TO DO
Everything in the listing should be copied exactly, save for the pictures.
= = = =
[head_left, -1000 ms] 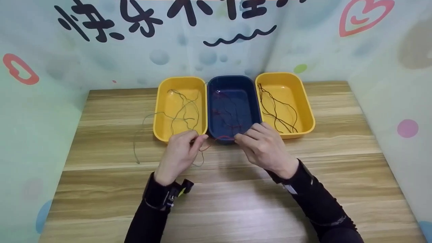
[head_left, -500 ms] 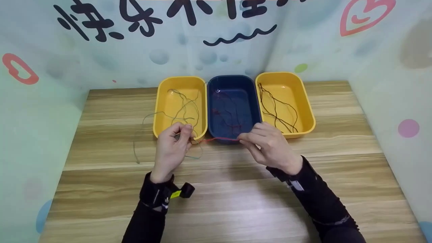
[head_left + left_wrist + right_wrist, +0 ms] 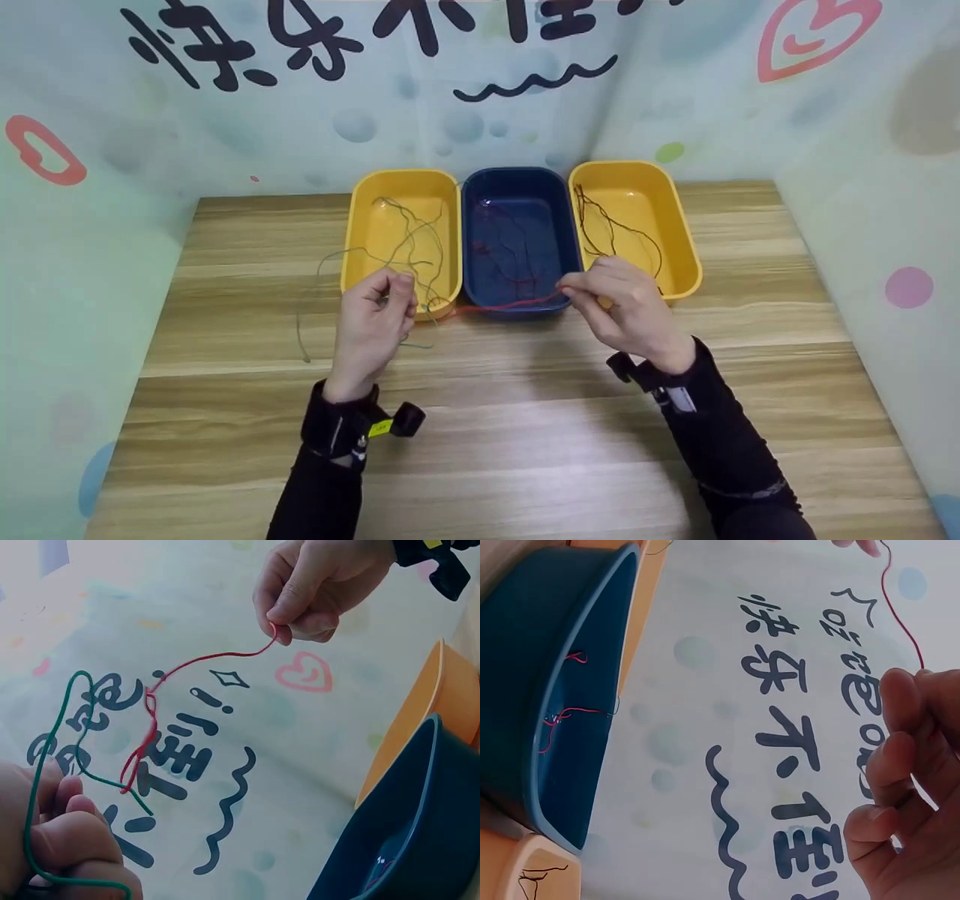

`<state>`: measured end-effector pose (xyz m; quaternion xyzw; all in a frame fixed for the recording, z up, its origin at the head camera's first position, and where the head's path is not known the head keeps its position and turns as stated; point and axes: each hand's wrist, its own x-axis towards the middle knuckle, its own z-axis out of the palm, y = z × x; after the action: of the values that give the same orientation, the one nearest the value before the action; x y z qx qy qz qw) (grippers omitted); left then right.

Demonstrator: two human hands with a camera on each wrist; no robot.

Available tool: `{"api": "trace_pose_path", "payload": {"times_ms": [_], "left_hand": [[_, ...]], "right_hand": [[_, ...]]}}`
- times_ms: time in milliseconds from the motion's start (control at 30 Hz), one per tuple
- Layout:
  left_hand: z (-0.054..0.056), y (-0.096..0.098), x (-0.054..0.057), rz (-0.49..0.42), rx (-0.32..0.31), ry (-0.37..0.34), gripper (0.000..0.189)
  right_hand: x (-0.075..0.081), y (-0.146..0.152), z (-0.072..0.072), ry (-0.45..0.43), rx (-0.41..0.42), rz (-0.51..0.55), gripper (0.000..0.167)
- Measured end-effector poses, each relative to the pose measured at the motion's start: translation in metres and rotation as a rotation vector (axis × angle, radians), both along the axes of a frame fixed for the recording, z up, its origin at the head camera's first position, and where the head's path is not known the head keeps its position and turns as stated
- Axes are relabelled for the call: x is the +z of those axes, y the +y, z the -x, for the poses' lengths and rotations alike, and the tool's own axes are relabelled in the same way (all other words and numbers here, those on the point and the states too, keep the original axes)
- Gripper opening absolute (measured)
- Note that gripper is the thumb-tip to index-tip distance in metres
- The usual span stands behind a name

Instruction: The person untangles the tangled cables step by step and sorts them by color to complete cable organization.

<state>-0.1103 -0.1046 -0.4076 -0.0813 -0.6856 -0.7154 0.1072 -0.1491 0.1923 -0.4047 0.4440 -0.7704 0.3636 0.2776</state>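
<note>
My right hand (image 3: 630, 307) pinches one end of a red string (image 3: 217, 655) between thumb and forefinger, above the right front corner of the navy bin (image 3: 551, 244). The red string runs leftward to a loop that hangs on a green string (image 3: 46, 750), looking tangled or hooked with it. Fingers curled, my left hand (image 3: 375, 319) holds the green string in front of the left yellow bin (image 3: 367, 229). A loose green end sticks out past the loop in the left wrist view. The left fingertips' exact grip is partly hidden.
Green strings (image 3: 409, 244) lie in the left yellow bin, one hanging over its left side onto the wooden table (image 3: 480, 465). Red strings (image 3: 581, 710) are inside the navy bin. Black strings (image 3: 611, 223) lie in the right yellow bin (image 3: 637, 202). A printed curtain (image 3: 480, 135) stands behind.
My right hand has moved right and slightly away from me; my left hand has shifted left. The red string between them now stretches out longer, and the green loop below my left hand has shortened.
</note>
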Motion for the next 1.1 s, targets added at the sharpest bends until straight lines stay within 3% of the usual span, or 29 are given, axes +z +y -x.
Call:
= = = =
WRITTEN SOLUTION
[head_left, -1000 ms] 
[head_left, -500 ms] 
[head_left + left_wrist + right_wrist, +0 ms] 

`<state>`: measured end-effector pose (xyz m; quaternion xyzw; all in a frame fixed for the recording, z up, its origin at the head camera's first position, and where the head's path is not known the head keeps its position and turns as stated; point and axes: each hand's wrist, its own x-axis towards the middle knuckle, its own z-axis out of the palm, y = z × x; after the action: of the values that give the same orientation, the one nearest the value before the action; x y z qx qy qz qw) (grippers omitted); left then right.

Demonstrator: two human hands with a camera on each wrist; no robot.

Available tool: `{"api": "trace_pose_path", "payload": {"times_ms": [_], "left_hand": [[_, ...]], "right_hand": [[_, ...]]}}`
- times_ms: time in milliseconds from the motion's start (control at 30 Hz), one per tuple
- Layout:
  left_hand: z (-0.054..0.056), y (-0.096..0.098), x (-0.054..0.057), rz (-0.49..0.42), rx (-0.32..0.31), ry (-0.37..0.34), gripper (0.000..0.189)
  right_hand: x (-0.075..0.081), y (-0.146..0.152), z (-0.072..0.072), ry (-0.45..0.43), rx (-0.41..0.42), rz (-0.51..0.55), gripper (0.000..0.167)
- Measured end-effector poses, each relative to the pose measured at the motion's start: translation in metres and rotation as a rotation vector (axis × angle, radians), both along the axes of a frame fixed for the recording, z up, its origin at the head camera's first position, and where the head's path is not known the head keeps its position and turns as stated
- Axes are relabelled for the call: x is the +z of those axes, y the +y, z the -x, for the poses' lengths and rotations alike, and the tool's own axes are relabelled in the same way (all other words and numbers here, those on the point and the states too, keep the original axes)
- Gripper opening absolute (measured)
- Note that gripper is the thumb-tip to index-tip distance in metres
- The usual span stands behind a name

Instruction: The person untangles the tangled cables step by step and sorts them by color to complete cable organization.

<state>-0.1103 -0.1046 -0.4076 -0.0813 -0.6856 -0.7154 0.1072 -0.1491 0.1923 -0.4047 0.4440 -0.7704 0.3636 0.2776</state>
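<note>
My right hand (image 3: 630, 307) pinches one end of a red string (image 3: 217, 655) between thumb and forefinger, above the right front corner of the navy bin (image 3: 551, 244). The red string runs leftward to a loop that hangs on a green string (image 3: 46, 750), looking tangled or hooked with it. Fingers curled, my left hand (image 3: 375, 319) holds the green string in front of the left yellow bin (image 3: 367, 229). A loose green end sticks out past the loop in the left wrist view. The left fingertips' exact grip is partly hidden.
Green strings (image 3: 409, 244) lie in the left yellow bin, one hanging over its left side onto the wooden table (image 3: 480, 465). Red strings (image 3: 581, 710) are inside the navy bin. Black strings (image 3: 611, 223) lie in the right yellow bin (image 3: 637, 202). A printed curtain (image 3: 480, 135) stands behind.
My right hand has moved right and slightly away from me; my left hand has shifted left. The red string between them now stretches out longer, and the green loop below my left hand has shortened.
</note>
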Motion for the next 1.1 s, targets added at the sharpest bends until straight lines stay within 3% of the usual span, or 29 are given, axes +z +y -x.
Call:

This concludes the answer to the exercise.